TASK ITEM
Check every line of the data and copy the ones where "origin" appears.

COLLECTED DATA

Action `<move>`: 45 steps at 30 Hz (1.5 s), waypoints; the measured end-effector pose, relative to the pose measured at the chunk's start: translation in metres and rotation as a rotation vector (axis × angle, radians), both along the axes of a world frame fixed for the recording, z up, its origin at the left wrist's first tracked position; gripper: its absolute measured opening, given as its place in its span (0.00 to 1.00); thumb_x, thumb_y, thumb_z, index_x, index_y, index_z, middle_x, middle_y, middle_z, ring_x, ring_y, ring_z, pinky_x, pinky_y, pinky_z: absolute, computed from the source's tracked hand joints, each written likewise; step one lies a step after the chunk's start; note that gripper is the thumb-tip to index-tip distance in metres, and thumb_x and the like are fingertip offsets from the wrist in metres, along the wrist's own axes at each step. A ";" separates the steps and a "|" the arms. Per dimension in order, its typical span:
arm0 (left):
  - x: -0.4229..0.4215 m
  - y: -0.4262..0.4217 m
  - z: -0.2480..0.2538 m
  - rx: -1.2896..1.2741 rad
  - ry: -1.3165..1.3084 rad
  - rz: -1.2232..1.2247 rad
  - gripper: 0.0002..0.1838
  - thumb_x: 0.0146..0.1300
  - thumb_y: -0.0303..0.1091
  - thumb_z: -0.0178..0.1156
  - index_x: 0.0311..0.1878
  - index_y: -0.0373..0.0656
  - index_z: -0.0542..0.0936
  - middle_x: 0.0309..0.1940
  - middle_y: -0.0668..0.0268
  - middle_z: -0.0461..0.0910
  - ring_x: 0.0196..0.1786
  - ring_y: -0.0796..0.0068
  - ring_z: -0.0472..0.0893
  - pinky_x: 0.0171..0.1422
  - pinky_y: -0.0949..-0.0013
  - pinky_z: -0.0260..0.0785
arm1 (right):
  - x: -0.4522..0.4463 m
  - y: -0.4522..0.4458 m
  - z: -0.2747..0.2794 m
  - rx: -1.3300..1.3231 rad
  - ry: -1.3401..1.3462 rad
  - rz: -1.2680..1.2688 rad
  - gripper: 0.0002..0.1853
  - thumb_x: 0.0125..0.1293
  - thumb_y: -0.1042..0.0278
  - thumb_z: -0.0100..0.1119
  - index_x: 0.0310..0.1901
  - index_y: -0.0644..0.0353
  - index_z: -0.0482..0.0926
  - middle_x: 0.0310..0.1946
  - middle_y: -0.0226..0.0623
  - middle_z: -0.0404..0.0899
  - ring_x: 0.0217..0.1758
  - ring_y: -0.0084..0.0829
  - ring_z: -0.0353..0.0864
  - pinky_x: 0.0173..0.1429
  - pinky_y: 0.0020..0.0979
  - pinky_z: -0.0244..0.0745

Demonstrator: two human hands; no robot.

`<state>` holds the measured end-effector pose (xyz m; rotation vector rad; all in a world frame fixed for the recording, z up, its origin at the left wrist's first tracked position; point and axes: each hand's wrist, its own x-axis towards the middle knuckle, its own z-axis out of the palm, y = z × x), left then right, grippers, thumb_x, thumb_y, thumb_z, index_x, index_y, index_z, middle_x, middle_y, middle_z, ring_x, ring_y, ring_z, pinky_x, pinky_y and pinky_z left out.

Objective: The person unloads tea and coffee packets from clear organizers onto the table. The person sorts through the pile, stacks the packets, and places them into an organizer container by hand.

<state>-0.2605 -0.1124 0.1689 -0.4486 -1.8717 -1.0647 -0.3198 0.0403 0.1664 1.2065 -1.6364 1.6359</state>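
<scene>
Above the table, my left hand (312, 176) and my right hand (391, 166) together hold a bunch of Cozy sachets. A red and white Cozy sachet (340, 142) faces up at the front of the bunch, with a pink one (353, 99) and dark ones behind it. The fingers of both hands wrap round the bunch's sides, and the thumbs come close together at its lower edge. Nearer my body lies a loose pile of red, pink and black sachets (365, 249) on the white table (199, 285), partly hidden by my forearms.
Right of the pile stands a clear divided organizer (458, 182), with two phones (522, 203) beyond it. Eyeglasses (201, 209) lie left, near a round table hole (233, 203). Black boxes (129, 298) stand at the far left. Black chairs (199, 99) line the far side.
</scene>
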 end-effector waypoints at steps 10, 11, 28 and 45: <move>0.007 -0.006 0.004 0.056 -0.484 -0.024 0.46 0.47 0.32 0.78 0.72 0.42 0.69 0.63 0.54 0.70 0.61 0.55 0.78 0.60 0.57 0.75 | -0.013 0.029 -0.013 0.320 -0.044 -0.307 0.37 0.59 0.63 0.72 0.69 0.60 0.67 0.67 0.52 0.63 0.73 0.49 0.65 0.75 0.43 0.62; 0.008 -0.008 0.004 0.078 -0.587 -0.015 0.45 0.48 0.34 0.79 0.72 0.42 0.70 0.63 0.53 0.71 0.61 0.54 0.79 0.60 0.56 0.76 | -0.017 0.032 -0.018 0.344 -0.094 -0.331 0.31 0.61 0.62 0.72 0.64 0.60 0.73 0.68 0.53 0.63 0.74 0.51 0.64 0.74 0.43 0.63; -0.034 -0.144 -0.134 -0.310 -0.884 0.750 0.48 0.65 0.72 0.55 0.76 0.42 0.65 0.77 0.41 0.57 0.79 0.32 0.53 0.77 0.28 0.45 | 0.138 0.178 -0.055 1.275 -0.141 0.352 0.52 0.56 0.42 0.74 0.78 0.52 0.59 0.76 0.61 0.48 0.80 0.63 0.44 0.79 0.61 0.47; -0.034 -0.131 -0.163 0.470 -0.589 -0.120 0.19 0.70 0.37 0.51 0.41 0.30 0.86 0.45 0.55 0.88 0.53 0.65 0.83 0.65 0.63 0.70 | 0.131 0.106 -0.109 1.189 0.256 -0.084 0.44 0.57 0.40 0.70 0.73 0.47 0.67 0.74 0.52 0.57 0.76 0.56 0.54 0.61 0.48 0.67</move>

TASK OUTPUT
Action `<move>`: 45 steps at 30 Hz (1.5 s), waypoints; the measured end-effector pose, relative to the pose measured at the chunk's start: translation in metres and rotation as a rotation vector (axis × angle, radians), both along the axes of a world frame fixed for the recording, z up, its origin at the left wrist's first tracked position; gripper: its absolute measured opening, given as its place in its span (0.00 to 1.00); thumb_x, thumb_y, thumb_z, index_x, index_y, index_z, middle_x, middle_y, middle_z, ring_x, ring_y, ring_z, pinky_x, pinky_y, pinky_z: absolute, computed from the source's tracked hand joints, each written likewise; step one lies a step after the chunk's start; note that gripper is the thumb-tip to index-tip distance in metres, and thumb_x and the like are fingertip offsets from the wrist in metres, along the wrist's own axes at each step. A ";" separates the steps and a "|" the arms. Per dimension in order, its typical span:
`<state>` holds the measured end-effector pose (xyz m; rotation vector rad; all in a world frame fixed for the recording, z up, its origin at the left wrist's first tracked position; point and axes: each hand's wrist, its own x-axis towards the middle knuckle, its own z-axis out of the palm, y = z × x), left then right, grippers, thumb_x, thumb_y, thumb_z, index_x, index_y, index_z, middle_x, middle_y, middle_z, ring_x, ring_y, ring_z, pinky_x, pinky_y and pinky_z left out.

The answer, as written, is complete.